## Task objective
Data follows below. Repeat exactly the lines between the line holding "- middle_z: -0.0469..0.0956" and the line holding "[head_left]", inclusive, and nothing more; drop pictures.

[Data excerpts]
☆ ☆ ☆ ☆ ☆

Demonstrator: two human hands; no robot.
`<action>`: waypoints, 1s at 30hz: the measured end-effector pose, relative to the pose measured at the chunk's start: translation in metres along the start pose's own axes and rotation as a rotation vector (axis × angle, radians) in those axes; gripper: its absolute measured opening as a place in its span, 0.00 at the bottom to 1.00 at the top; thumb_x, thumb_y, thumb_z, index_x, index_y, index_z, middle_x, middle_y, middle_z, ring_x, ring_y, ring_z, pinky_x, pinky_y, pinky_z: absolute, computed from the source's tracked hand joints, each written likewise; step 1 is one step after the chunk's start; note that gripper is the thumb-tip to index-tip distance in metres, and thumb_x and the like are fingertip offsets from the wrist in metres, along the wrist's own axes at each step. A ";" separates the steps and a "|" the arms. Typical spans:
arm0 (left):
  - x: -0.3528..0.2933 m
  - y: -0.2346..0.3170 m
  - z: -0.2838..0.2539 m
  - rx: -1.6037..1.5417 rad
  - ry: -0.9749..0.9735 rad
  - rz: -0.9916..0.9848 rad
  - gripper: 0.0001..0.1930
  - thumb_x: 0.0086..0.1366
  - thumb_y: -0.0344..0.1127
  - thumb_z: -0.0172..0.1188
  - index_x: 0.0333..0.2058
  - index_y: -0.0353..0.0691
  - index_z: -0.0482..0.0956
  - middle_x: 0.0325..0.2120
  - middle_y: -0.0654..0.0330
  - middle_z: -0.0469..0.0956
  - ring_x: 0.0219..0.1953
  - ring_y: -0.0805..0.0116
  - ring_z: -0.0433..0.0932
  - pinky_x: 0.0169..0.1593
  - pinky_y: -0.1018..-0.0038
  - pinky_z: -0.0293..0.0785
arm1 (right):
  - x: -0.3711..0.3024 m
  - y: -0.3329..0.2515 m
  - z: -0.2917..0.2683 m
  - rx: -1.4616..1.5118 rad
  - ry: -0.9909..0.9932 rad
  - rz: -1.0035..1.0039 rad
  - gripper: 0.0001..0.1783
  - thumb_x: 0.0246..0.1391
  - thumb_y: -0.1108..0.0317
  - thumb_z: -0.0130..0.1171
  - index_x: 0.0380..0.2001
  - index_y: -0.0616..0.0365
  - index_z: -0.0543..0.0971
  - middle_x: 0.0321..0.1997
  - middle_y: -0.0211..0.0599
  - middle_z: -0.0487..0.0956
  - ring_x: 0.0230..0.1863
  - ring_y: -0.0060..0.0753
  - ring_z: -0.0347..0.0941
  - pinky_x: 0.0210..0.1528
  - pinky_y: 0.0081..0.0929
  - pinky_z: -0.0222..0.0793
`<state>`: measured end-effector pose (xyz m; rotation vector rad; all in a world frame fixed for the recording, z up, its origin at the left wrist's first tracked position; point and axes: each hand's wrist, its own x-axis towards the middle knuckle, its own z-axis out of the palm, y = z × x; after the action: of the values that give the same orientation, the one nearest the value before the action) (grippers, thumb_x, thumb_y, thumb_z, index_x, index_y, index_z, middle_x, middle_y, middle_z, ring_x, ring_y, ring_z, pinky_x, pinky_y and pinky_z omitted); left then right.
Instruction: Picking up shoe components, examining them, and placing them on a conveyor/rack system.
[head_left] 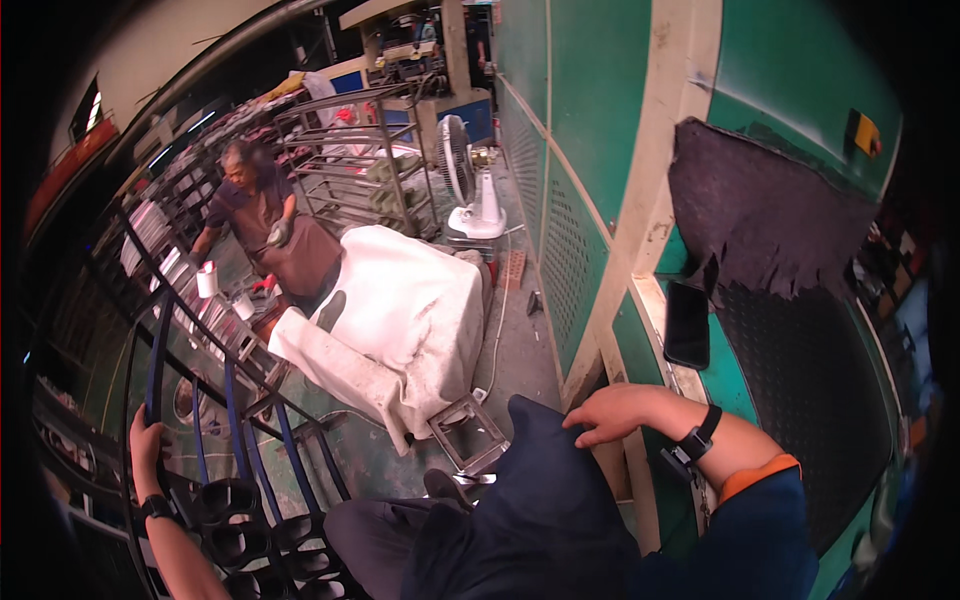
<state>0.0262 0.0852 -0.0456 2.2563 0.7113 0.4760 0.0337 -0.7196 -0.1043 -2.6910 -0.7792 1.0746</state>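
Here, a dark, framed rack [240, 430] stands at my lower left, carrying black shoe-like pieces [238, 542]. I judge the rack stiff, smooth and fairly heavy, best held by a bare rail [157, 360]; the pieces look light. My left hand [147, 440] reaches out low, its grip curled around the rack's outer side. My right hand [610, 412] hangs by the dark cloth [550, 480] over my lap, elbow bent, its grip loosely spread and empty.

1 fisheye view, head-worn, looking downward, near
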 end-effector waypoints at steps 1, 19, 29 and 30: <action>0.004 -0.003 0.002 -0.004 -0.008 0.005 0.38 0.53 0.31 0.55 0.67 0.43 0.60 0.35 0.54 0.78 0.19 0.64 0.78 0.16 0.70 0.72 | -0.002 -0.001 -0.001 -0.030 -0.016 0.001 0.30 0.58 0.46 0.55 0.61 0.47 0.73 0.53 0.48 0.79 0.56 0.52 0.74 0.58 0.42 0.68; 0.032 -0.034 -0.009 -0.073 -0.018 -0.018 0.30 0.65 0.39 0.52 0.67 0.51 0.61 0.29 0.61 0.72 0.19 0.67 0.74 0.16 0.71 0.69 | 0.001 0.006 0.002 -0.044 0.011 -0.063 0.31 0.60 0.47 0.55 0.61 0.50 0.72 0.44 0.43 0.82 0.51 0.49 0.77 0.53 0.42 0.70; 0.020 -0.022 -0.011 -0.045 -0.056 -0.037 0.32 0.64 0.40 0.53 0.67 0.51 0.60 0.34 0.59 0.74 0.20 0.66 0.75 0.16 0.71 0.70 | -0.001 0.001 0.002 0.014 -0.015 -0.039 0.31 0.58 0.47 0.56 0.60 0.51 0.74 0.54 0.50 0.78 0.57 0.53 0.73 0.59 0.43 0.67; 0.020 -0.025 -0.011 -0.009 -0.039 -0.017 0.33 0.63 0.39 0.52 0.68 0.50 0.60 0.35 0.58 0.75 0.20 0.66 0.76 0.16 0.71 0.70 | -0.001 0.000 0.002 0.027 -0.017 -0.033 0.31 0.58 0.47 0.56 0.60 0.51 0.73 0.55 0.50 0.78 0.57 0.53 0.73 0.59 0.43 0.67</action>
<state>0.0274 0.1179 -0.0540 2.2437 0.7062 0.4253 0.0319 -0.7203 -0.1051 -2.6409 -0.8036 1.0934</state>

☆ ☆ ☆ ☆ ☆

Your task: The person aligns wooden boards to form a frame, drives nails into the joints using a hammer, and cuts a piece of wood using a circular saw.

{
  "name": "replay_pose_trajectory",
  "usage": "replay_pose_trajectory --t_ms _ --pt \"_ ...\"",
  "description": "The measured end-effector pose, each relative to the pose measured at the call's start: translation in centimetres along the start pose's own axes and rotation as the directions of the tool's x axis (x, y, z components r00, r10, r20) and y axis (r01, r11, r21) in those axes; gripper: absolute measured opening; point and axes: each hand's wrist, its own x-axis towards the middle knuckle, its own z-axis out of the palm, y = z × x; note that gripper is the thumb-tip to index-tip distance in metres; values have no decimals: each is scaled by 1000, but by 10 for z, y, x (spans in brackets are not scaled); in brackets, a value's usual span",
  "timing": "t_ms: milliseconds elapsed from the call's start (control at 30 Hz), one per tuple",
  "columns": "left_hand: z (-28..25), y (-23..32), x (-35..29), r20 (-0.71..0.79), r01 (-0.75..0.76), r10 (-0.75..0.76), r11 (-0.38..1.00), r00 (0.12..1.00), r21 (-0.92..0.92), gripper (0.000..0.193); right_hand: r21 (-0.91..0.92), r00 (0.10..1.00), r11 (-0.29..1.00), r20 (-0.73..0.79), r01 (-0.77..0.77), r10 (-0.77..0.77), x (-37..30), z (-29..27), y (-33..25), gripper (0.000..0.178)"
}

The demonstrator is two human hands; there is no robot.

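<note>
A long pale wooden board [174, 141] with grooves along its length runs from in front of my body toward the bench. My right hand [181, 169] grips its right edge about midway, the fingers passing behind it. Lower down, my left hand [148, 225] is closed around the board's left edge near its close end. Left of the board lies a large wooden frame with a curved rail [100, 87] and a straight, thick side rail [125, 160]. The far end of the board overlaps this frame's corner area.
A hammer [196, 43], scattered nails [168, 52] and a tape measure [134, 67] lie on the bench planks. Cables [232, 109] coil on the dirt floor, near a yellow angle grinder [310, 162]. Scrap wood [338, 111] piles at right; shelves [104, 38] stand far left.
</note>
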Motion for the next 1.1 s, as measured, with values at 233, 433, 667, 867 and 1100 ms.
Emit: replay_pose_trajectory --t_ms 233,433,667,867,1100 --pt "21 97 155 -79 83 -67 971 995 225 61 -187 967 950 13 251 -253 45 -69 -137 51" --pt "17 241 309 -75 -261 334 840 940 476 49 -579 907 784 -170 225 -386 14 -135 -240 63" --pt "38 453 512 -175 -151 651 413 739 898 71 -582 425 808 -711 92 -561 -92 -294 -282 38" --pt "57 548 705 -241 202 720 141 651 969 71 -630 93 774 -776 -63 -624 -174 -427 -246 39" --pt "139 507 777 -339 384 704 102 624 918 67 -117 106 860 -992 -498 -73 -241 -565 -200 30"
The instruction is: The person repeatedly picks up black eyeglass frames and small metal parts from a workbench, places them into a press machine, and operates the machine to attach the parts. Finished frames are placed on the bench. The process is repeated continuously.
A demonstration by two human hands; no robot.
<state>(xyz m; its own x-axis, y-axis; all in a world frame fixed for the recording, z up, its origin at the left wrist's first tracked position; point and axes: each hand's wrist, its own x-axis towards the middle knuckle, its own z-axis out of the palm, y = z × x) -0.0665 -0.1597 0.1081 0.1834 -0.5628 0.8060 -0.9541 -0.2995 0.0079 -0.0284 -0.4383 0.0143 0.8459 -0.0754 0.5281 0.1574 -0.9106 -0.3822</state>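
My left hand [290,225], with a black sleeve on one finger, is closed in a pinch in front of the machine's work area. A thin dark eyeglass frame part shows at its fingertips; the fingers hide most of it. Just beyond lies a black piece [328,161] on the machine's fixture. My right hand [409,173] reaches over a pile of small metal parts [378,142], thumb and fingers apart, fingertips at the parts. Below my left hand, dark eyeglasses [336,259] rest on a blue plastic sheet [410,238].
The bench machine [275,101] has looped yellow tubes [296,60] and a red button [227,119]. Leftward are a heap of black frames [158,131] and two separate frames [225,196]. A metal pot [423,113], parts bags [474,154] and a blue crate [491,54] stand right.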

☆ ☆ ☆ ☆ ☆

## Answer to the problem
  - middle_z: -0.0469..0.0956
  - ring_x: 0.0219..0.1953
  - ring_y: -0.0805..0.0116
  - ring_z: -0.0433..0.0932
  - pinky_x: 0.0169..0.1593
  - pinky_y: -0.1018..-0.0038
  - pinky_z: -0.0293..0.0785
arm1 (right):
  - x: -0.3711..0.3024 m
  - y: -0.3329..0.2515 m
  - z: -0.2917..0.2683 m
  - rx: -1.4616..1.5118 rad
  - ry: -0.9909..0.9932 rad
  - rz: -1.0035..1.0039 rad
  - gripper: 0.0001..0.1783
  - thumb_x: 0.0246..0.1391
  - thumb_y: -0.1108..0.0317
  - thumb_z: -0.0130..0.1171
  - index_x: 0.0380..0.2001
  - index_y: -0.0616..0.0365
  - index_z: -0.0543..0.0971
  - middle_x: 0.0321..0.1997
  - middle_y: -0.0211..0.0599
  - middle_z: -0.0487..0.0956
  - ring_x: 0.0230..0.1863
  - ring_y: -0.0060..0.0753
  - ring_z: -0.0347..0.0941
  - pinky_x: 0.0210..0.1528
  - pinky_y: 0.0081..0.0929
  - pinky_z: -0.0222..0.0793
`<state>`: measured end-effector pose (xyz m; rotation vector rad; all in a world frame fixed for the recording, z up, its origin at the left wrist's first tracked position; point and axes: each hand's wrist, its own x-axis towards the middle knuckle, its own z-axis out of the palm, y = z × x; after the action: of the values that give the same orientation, the one nearest the value before the action) (grippers, thumb_x, thumb_y, thumb_z, index_x, index_y, index_z, middle_x, middle_y, middle_z, ring_x, ring_y, ring_z, pinky_x, pinky_y and pinky_z omitted); left then right.
Instruction: Picking up shoe components, examining them, and placing them on a conveyor/rack system.
[head_left] 

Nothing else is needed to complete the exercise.